Flexible Cuprous Triazolate Frameworks as Highly Stable and Efficient Electrocatalysts for CO2 Reduction with Tunable C2H4/CH4 Selectivity

Abstract Cu‐based metal–organic frameworks have attracted much attention for electrocatalytic CO 2 reduction, but they are generally instable and difficult to control the product selectivity. We report flexible Cu(I) triazolate frameworks as efficient, stable, and tunable electrocatalysts for CO 2 reduction to C 2 H 4 /CH 4 . By changing the size of ligand side groups, the C 2 H 4 /CH 4 selectivity ratio can be gradually tuned and inversed from 11.8 : 1 to 1 : 2.6, giving C 2 H 4 , CH 4 , and hydrocarbon selectivities up to 51 %, 56 %, and 77 %, respectively. After long‐term electrocatalysis, they can retain the structures/morphologies without formation of Cu‐based inorganic species.
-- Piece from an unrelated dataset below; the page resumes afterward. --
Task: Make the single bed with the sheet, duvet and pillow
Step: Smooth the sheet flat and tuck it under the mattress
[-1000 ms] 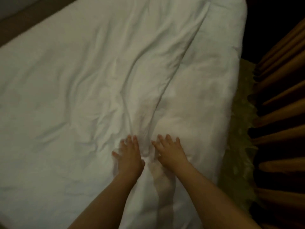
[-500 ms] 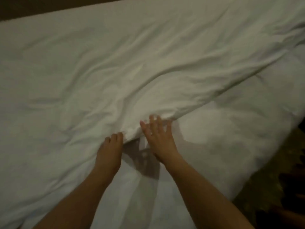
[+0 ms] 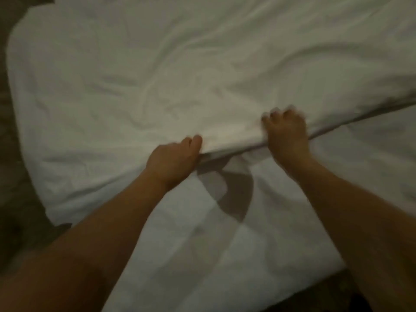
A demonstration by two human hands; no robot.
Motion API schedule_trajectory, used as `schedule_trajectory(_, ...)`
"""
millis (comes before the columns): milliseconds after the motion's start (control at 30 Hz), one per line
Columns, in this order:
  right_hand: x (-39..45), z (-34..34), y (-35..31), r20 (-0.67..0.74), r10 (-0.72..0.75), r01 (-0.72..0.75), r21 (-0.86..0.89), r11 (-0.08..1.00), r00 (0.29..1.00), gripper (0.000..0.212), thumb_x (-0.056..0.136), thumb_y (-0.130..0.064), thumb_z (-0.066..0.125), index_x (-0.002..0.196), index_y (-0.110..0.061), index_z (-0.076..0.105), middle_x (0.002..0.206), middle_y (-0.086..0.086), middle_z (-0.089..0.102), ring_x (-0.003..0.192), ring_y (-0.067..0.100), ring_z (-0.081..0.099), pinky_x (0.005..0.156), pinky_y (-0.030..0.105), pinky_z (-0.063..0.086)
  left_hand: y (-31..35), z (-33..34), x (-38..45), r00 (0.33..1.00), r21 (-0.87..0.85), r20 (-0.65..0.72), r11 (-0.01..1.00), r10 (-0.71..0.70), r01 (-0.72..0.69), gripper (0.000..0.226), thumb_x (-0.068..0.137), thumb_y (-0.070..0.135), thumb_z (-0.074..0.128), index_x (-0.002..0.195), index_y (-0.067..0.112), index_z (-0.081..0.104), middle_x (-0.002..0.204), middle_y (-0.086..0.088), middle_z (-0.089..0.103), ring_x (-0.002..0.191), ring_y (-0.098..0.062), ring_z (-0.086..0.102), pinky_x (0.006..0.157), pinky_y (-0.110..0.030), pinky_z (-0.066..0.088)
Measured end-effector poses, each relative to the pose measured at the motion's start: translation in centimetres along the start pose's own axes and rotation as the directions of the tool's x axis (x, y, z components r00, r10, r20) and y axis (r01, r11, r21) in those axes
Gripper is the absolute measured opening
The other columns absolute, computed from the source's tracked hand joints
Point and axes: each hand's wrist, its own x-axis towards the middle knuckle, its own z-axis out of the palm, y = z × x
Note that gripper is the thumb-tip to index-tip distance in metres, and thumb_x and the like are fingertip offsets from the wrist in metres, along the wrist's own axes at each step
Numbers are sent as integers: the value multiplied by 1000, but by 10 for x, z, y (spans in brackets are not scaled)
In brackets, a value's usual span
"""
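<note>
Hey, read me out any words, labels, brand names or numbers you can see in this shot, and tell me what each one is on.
None: no text, label, brand or number shows anywhere.
The white duvet and the sheet under it are plain.
Both the left hand and the right hand are bare.
The picture is dim and slightly blurred.

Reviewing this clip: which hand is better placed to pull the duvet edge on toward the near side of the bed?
Right, probably. The right hand curls over the duvet edge with fingers on top, gripping it. The left hand has fingers hidden under the fold, so its hold is unclear.
</note>
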Motion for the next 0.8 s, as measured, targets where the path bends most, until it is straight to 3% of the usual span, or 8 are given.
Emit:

Computational simulations showed that the coordination geometry of Cu(I) changed from triangular to tetrahedral to bind the reaction intermediates, and two adjacent Cu(I) cooperated for C−C coupling to form C 2 H 4 . Importantly, the ligand side groups controlled the catalyst flexibility by the steric hindrance mechanism, and the C 2 H 4 pathway is more sensitive than the CH 4 one.